For Ewan McGregor this is an impressively subdued performance. He could have easily gone wild with a typical genius gone wild act, but instead he turns Halston into a highly intelligent man who can be focused when it comes to his desires, but sloppy with so many other things, like doing cocaine in the office and coming in at four in the afternoon. One gets the sense Halston wasn’t in it purely for the money. He’s catty when necessary but McGregor adds a unique touch in that Halston always seems to be thinking. Another great highlight is Krysta Rodriguez as Liza Minnelli, who also avoids typical imitator traps and instead plays the artist like a real, talented individual with a strong presence. She’s also a genuine friend to Halston, even when she has to put up with his quirks. This performance also has wonderful energy from the get-go in a club sequence where Minnelli charms an audience with the tongue-twisting song “Liza with an A.”

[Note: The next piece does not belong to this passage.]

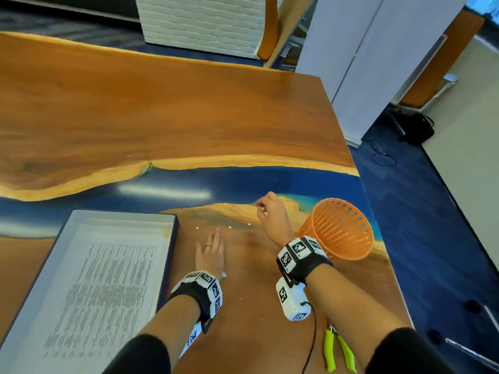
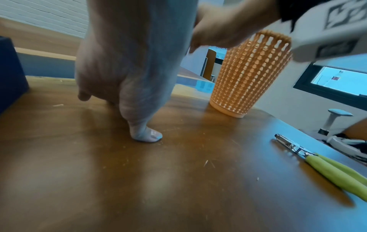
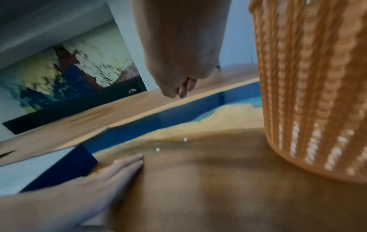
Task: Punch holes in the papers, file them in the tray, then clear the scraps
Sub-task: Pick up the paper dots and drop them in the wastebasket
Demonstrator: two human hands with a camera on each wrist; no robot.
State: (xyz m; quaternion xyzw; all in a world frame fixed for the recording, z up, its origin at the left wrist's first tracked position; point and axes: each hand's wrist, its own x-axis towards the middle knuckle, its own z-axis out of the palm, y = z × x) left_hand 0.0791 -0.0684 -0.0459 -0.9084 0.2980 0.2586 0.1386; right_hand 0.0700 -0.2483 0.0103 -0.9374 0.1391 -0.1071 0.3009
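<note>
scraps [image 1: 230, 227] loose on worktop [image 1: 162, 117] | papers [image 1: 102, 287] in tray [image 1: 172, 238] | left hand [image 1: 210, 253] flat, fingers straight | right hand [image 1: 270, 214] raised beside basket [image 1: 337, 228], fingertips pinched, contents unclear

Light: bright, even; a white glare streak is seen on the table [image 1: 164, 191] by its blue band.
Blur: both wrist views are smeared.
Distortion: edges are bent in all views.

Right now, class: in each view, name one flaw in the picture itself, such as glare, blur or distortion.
Head view: glare streaks the blue resin of the table, whose edges bow. Left wrist view: the right hand smears, and the left hand looms large. Right wrist view: the orange basket is blurred.
</note>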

Like an emperor in freefall, by the 1980s Halston’s personal habits were spiraling out of control and he would eventually lose a grip over his own company. He would also become another notable name to be touched by the AIDS epidemic. Thus Halston becomes another character in Ryan Murphy’s own expanding dramatic catalogue about that particular, powerful moment in gay culture where an entire community faced the onslaught of the virus and its social effects. Like other famous names, Halston prefers to say publicly he has some kind of cancer. As drama, the final moments of “Halston” are quite emotive, especially his final moment with Victor Hugo, where a real kindness shines through even after all the excess and power the designer’s personality has been bombarded with. We can rise ever so high and then be humbled. It’s a unique theme to be explored in a show like this. Murphy shows real versatility again as a showrunner and “Halston” has much style, but the substance is what matters.
“Halston” begins streaming May 14 on Netflix.